I was scheduled to do a race yesterday, the Icicle 10-miler, and I pulled the plug on it. I really wanted to do it, but I know my legs aren't there yet. Running always comes back slowest, particularly with the calf injury. Based on some runs I did this week I know my biomechanics and muscular endurance isn't ready to race. In the past, I would have done the race and suffered the consequences for the next month. I would have prolonged these two weeks of recovery by at least another week, setting back my overall running maybe another one on top of that.

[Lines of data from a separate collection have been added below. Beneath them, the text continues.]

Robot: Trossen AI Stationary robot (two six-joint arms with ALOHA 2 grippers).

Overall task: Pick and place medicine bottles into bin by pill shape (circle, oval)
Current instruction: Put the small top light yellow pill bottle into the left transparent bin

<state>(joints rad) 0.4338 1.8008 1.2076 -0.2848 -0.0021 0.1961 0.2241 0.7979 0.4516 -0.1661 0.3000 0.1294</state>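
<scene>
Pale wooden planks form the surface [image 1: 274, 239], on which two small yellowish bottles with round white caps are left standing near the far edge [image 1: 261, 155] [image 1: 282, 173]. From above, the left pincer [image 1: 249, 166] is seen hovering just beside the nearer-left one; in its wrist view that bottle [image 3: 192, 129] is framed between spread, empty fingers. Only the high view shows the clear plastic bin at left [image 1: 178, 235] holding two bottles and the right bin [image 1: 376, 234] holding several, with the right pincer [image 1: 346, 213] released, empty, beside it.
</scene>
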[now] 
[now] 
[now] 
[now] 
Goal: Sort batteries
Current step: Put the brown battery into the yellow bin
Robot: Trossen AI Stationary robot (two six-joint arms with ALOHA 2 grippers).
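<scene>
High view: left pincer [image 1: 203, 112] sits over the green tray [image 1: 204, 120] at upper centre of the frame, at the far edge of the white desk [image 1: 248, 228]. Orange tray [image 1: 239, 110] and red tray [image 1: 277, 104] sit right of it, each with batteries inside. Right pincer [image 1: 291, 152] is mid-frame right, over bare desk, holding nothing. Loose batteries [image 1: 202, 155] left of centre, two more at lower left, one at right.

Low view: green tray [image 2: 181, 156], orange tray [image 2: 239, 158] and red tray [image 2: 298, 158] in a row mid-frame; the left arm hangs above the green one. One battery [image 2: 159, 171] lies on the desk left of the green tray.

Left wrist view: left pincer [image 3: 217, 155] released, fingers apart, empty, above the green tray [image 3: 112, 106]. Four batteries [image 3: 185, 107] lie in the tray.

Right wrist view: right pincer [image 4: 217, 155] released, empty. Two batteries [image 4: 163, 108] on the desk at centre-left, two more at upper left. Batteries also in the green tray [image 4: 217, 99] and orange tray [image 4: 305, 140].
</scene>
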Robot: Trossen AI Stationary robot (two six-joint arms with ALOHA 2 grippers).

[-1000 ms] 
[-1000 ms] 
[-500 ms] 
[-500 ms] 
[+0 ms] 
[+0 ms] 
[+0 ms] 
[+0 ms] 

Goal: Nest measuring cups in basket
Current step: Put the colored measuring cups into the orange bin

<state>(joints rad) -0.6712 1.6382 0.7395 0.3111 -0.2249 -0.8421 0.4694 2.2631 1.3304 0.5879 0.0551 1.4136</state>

This time, I'm being smart. There are other races, and in fact I've already found one - the Lake Effect Half Marathon in Syracuse at the end of February. It's a flat, fast course, so I'm hoping to PR. It will be a good goal to focus on getting everything in line for: run training, eating, body composition.
I feel really good about where I'm at now. I'm recovered from the sinus infection and back to a normal training schedule. I have a solid short-term goal with the half marathon and an FTP goal with the bike to work towards. I have a freezer full of meat to start Paleo 100% with TODAY. My kitchen has been purged of all non-Paleo foods to eliminate temptation. Life is good.
I wanted to write this blog because it's a really big victory for me. In the past, I would have let something like this (a double whammy of running injury and sinus infection) throw me offline for at least a month. I'm really proud of myself for confronting it and dealing with it appropriately. Yea Jess!
Now, I need to tear myself away from blogging to do what any normal person should do on a day off when it's 20 degrees outside: hit the pool for a workout at an inappropriate hour of the morning.